Directions for this task | All of the data should be copied exactly, with the pictures left out.

Data extract |
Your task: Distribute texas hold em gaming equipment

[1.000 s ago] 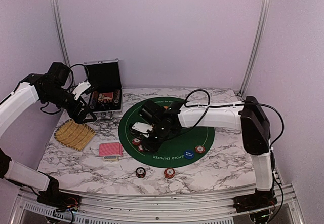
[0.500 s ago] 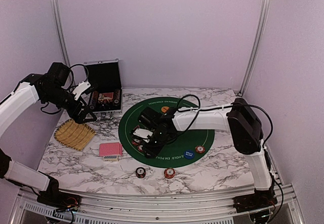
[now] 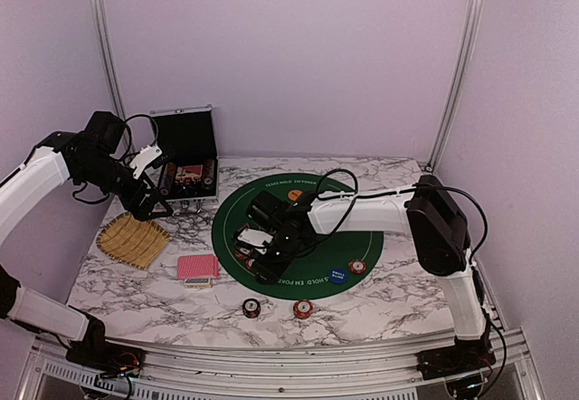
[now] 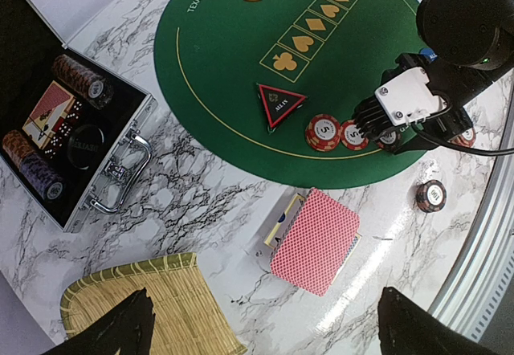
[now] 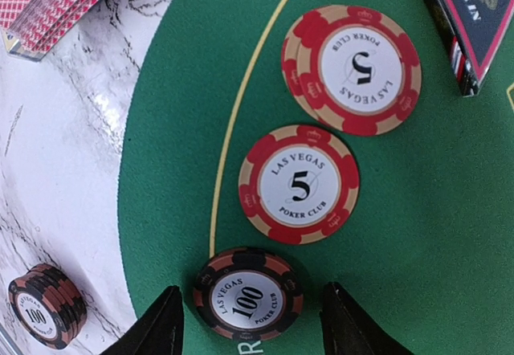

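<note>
A dark 100 poker chip point(image 5: 247, 293) lies flat on the green mat point(image 5: 418, 234) between the fingers of my right gripper point(image 5: 250, 323), which is open with a gap on each side. Two red 5 chips point(image 5: 299, 185) point(image 5: 351, 69) lie beyond it, and the dark triangular marker point(image 5: 474, 18) is at the upper right. The red-backed cards point(image 3: 197, 268) rest on the marble left of the mat. My left gripper point(image 3: 154, 205) hangs open and empty high over the straw tray point(image 3: 133, 240). The blue disc point(image 3: 337, 275) and an orange disc point(image 3: 294, 195) sit on the mat.
The open silver case point(image 3: 185, 160) with chip stacks stands at the back left. Two chip stacks point(image 3: 251, 308) point(image 3: 303, 309) sit on the marble near the front edge. Another red chip point(image 3: 358, 266) lies beside the blue disc. My right arm reaches across the mat.
My right gripper shifted slightly left over the mat, then opened its fingers, leaving the dark 100 chip lying free on the felt. The left arm has not moved.
</note>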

Response |
Your task: Distribute texas hold em gaming equipment

[1.000 s ago] 
[0.500 s ago] 
[now] 
[now] 
[now] 

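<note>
A dark 100 poker chip point(image 5: 247, 293) lies flat on the green mat point(image 5: 418, 234) between the fingers of my right gripper point(image 5: 250, 323), which is open with a gap on each side. Two red 5 chips point(image 5: 299, 185) point(image 5: 351, 69) lie beyond it, and the dark triangular marker point(image 5: 474, 18) is at the upper right. The red-backed cards point(image 3: 197, 268) rest on the marble left of the mat. My left gripper point(image 3: 154, 205) hangs open and empty high over the straw tray point(image 3: 133, 240). The blue disc point(image 3: 337, 275) and an orange disc point(image 3: 294, 195) sit on the mat.
The open silver case point(image 3: 185, 160) with chip stacks stands at the back left. Two chip stacks point(image 3: 251, 308) point(image 3: 303, 309) sit on the marble near the front edge. Another red chip point(image 3: 358, 266) lies beside the blue disc. My right arm reaches across the mat.
My right gripper shifted slightly left over the mat, then opened its fingers, leaving the dark 100 chip lying free on the felt. The left arm has not moved.
</note>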

Nothing more is needed for this exercise.